Exercise objective —
Exact repetition of the data is the whole task.

(Stored entries)
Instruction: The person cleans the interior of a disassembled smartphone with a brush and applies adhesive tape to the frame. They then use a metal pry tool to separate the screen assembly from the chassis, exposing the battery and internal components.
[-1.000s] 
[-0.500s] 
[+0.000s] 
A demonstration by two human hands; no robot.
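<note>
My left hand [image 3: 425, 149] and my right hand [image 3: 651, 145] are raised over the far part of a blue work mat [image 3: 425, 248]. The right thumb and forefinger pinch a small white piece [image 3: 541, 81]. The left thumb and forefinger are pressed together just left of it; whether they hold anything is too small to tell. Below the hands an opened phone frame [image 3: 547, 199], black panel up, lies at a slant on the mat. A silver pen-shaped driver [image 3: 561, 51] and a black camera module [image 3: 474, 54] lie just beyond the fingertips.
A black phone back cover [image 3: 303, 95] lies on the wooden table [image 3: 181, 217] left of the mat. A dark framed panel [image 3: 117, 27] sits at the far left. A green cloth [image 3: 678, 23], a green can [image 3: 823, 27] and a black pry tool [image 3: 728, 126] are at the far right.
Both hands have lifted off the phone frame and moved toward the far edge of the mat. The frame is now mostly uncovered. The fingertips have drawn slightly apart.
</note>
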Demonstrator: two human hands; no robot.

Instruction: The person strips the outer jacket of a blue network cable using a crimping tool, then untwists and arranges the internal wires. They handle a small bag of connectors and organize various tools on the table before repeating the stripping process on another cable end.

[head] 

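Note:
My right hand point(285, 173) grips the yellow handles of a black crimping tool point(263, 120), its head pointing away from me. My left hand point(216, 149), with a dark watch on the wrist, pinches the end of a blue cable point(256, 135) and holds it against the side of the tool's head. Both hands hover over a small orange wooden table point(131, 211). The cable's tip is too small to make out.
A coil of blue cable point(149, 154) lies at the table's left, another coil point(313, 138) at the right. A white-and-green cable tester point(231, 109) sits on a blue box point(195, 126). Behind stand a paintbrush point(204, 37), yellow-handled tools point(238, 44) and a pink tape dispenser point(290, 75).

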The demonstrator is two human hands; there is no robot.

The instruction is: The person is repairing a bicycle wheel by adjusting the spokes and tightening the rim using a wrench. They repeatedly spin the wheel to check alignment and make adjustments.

Solution —
Instruction: The person cleans the interior of a disassembled smartphone with a brush and applies adhesive tape to the frame. They then use a metal pry tool to separate the screen assembly from the chassis, exposing the battery and internal components.
[-1.000s] 
[-0.500s] 
[+0.000s] 
A demonstration by two human hands; no robot.
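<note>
My left hand [image 3: 425, 149] and my right hand [image 3: 651, 145] are raised over the far part of a blue work mat [image 3: 425, 248]. The right thumb and forefinger pinch a small white piece [image 3: 541, 81]. The left thumb and forefinger are pressed together just left of it; whether they hold anything is too small to tell. Below the hands an opened phone frame [image 3: 547, 199], black panel up, lies at a slant on the mat. A silver pen-shaped driver [image 3: 561, 51] and a black camera module [image 3: 474, 54] lie just beyond the fingertips.
A black phone back cover [image 3: 303, 95] lies on the wooden table [image 3: 181, 217] left of the mat. A dark framed panel [image 3: 117, 27] sits at the far left. A green cloth [image 3: 678, 23], a green can [image 3: 823, 27] and a black pry tool [image 3: 728, 126] are at the far right.
Both hands have lifted off the phone frame and moved toward the far edge of the mat. The frame is now mostly uncovered. The fingertips have drawn slightly apart.
</note>
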Demonstrator: two human hands; no robot.

Instruction: The person strips the outer jacket of a blue network cable using a crimping tool, then untwists and arranges the internal wires. They handle a small bag of connectors and organize various tools on the table before repeating the stripping process on another cable end.

[head] 

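Note:
My right hand point(285, 173) grips the yellow handles of a black crimping tool point(263, 120), its head pointing away from me. My left hand point(216, 149), with a dark watch on the wrist, pinches the end of a blue cable point(256, 135) and holds it against the side of the tool's head. Both hands hover over a small orange wooden table point(131, 211). The cable's tip is too small to make out.
A coil of blue cable point(149, 154) lies at the table's left, another coil point(313, 138) at the right. A white-and-green cable tester point(231, 109) sits on a blue box point(195, 126). Behind stand a paintbrush point(204, 37), yellow-handled tools point(238, 44) and a pink tape dispenser point(290, 75).
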
The demonstrator is two human hands; there is no robot.

The instruction is: The person is repairing a bicycle wheel by adjusting the spokes and tightening the rim using a wrench. They repeatedly spin the wheel to check alignment and make adjustments.

No more output will be produced for this exercise.